After watching the premiere last night, I found myself unable to sleep. I was too amped up from the 120 minutes of pure, unrefined awesome I'd just experienced. So I reflected upon the lessons learned from watching the movie.


#1: Sharknadoes DO occur, so best be prepared. Always have an industrial-strength chainsaw fueled and ready for action. A chainsaw is the ONLY thing which can save you in the event of such a disaster. 

#2: If a sharknado passes over a nuclear power plant, it gets upgraded to a NUKENADO and the sharks within will glow with radioactivity. Instead of just devouring you on the fly, they can explode like finned gamma ray bursts! Very dangerous!!!

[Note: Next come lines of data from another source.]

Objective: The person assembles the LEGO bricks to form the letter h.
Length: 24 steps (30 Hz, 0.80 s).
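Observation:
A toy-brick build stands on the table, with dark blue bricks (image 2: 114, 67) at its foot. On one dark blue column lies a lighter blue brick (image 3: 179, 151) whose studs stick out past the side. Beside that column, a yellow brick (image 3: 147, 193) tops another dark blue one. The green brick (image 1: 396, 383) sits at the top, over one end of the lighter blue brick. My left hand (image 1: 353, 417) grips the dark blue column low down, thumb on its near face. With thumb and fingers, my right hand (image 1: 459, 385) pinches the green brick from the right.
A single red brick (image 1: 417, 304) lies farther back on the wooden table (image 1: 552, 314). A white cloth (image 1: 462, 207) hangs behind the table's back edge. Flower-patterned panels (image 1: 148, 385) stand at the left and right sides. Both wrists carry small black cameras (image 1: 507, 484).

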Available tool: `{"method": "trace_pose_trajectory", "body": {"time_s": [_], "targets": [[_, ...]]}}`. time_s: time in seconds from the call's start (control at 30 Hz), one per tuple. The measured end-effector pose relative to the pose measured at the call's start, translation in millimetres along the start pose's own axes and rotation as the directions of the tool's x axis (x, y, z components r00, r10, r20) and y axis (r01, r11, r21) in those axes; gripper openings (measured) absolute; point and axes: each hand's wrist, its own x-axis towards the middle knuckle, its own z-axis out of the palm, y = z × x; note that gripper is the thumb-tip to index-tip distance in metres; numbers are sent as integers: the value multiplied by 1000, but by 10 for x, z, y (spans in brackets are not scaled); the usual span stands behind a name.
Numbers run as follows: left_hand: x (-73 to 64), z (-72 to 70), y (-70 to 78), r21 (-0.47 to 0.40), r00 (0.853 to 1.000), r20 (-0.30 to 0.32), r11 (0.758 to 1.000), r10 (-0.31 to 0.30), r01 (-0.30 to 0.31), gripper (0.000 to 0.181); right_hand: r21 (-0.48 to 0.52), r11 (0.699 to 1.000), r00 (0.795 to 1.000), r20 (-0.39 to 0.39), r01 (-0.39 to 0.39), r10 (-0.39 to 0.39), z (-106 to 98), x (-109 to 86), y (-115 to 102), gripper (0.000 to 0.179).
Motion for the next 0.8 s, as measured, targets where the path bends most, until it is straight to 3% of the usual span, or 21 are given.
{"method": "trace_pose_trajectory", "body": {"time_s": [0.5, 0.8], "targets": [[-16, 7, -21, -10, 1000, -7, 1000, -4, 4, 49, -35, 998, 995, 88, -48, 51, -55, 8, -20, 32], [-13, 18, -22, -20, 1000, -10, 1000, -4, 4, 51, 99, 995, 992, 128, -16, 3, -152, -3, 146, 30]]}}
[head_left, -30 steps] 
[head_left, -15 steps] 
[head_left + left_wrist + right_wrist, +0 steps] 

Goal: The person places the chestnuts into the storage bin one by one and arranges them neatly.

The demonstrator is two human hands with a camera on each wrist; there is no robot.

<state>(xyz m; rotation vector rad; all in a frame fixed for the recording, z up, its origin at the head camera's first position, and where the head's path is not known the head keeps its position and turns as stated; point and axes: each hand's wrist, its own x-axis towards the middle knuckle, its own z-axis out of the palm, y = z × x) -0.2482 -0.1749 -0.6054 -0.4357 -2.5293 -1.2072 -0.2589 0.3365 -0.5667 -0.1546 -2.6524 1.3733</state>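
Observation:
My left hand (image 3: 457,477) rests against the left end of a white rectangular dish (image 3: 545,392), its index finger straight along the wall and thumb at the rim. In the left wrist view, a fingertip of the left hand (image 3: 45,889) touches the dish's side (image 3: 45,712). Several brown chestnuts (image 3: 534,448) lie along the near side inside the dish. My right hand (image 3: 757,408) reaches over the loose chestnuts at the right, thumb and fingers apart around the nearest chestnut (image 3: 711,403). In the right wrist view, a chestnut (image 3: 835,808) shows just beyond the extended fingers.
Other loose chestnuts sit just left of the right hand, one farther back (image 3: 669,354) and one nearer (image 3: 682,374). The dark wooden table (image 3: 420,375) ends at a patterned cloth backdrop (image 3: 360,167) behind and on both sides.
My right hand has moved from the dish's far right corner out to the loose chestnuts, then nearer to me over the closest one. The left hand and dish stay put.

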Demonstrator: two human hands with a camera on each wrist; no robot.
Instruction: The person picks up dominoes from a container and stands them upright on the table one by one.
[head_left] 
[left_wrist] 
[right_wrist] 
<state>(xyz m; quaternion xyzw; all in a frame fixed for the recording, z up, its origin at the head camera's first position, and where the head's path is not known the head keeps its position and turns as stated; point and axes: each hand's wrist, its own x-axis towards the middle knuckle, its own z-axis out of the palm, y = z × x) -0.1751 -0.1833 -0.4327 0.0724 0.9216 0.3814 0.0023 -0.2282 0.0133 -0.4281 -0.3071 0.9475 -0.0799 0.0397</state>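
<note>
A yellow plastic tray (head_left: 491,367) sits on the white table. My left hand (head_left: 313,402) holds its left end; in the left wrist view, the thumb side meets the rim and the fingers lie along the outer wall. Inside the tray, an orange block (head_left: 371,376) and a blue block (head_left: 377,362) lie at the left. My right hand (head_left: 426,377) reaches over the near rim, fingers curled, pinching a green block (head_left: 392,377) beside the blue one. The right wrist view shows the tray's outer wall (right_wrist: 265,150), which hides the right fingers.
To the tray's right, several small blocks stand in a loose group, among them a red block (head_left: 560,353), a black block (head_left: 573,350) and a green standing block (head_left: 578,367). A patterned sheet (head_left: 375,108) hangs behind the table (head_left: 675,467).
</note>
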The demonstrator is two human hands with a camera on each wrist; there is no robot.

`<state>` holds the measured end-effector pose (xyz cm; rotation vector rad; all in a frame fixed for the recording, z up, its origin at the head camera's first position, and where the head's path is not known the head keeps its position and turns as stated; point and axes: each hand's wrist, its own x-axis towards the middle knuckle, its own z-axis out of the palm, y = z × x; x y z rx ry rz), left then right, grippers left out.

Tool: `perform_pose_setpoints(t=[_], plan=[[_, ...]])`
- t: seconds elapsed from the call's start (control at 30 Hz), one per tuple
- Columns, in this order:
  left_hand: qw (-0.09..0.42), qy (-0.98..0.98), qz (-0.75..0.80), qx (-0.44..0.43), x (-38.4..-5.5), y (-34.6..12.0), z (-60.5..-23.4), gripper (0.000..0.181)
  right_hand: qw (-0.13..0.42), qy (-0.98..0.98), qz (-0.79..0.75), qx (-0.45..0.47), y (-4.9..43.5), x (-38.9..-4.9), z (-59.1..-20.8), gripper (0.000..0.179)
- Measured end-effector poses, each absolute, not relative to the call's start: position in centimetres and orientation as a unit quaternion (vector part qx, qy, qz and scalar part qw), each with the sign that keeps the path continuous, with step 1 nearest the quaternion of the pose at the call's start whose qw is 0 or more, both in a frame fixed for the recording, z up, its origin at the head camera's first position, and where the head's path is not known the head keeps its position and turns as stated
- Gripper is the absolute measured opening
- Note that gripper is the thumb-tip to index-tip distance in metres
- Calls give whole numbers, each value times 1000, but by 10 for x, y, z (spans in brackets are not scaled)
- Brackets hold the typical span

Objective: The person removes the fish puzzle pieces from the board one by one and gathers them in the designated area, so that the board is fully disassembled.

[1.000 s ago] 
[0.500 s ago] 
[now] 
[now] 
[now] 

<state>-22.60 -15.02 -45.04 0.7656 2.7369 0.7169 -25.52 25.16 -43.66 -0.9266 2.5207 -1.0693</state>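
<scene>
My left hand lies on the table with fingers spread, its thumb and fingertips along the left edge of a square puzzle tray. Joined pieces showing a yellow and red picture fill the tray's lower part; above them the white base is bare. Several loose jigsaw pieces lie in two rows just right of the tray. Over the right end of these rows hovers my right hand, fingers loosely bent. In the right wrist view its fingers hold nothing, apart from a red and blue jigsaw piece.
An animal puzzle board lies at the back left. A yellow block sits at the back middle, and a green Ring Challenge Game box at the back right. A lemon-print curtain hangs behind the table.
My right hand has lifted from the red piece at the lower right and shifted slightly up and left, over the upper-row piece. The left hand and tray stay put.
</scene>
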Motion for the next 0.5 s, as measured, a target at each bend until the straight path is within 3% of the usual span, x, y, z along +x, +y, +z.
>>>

#3: A sharknado passing over high-tension electrical wires will absorb the energy and transform into a LIGHTNINGNADO! (Google it - there is such a thing) Almost as dangerous as a NUKENADO (see #2 above), the maelstrom of large carnivorous fish will also discharge gigavolts of electrical energy below, electrocuting everything in its path. I know, right?!

#4: Despite being a Chicagoan for the past 16 years and never seeing them before, there are apparently a lot of palm trees along Michigan Avenue and Millennium Park. Not sure how I missed those...

#5: A blue whale will have no problems devouring a giant Great White Shark. The unfathomable strength of a sharknado is more than enough to keep the 120 foot long, 40 ton mammal in the air. In fact, during such an event, it is common for the sharks to eat each other in rapid succession like Russian nesting dolls.

#6: Cutting edge scientists of tomorrow will all wear Google Smart Glasses, use rubber bands and velcro to attach iPads to their forearms and have not one, but TWO Bluetooth earbuds. They will science the shit out of any problems we might face.

#7: Comcast is very subtle about their clever product placement ads. This includes Xfinity, NBC, Universal studios and myriad other holdings they own. As a corollary to this, when Comcast essentially owns the rights to every movie or TV show produced over the past decade, there is no shame (or legal problems) with plagiarizing (...that word just LOOKS wrong, doesn't it?) your own intellectual property.

#8: Ignore #1. The very best weapon one can use in the event of a sharknado is actually a mechanoid suit of powered battle armor, armed with not one, but TWO chainsaws affixed to where one's hands should be. Opposable digits are unnecessary in the event of a sharknado. But such suits are hard to find in an emergency...

#9: Fireworks are an effective method of nullifying a sharknado. Simply stuff the pyrotechnics in the barrel of a cannon (such as the kind frequently found on pirate ships), toss in a match, take aim and BOOOM! No more sharknado.

#10: Carrot Top is now an Uber driver in Vegas. Always wondered what happened to him...

Now I have another year of waiting to get my next fix. Oh, well. At least I recorded it on the DVR.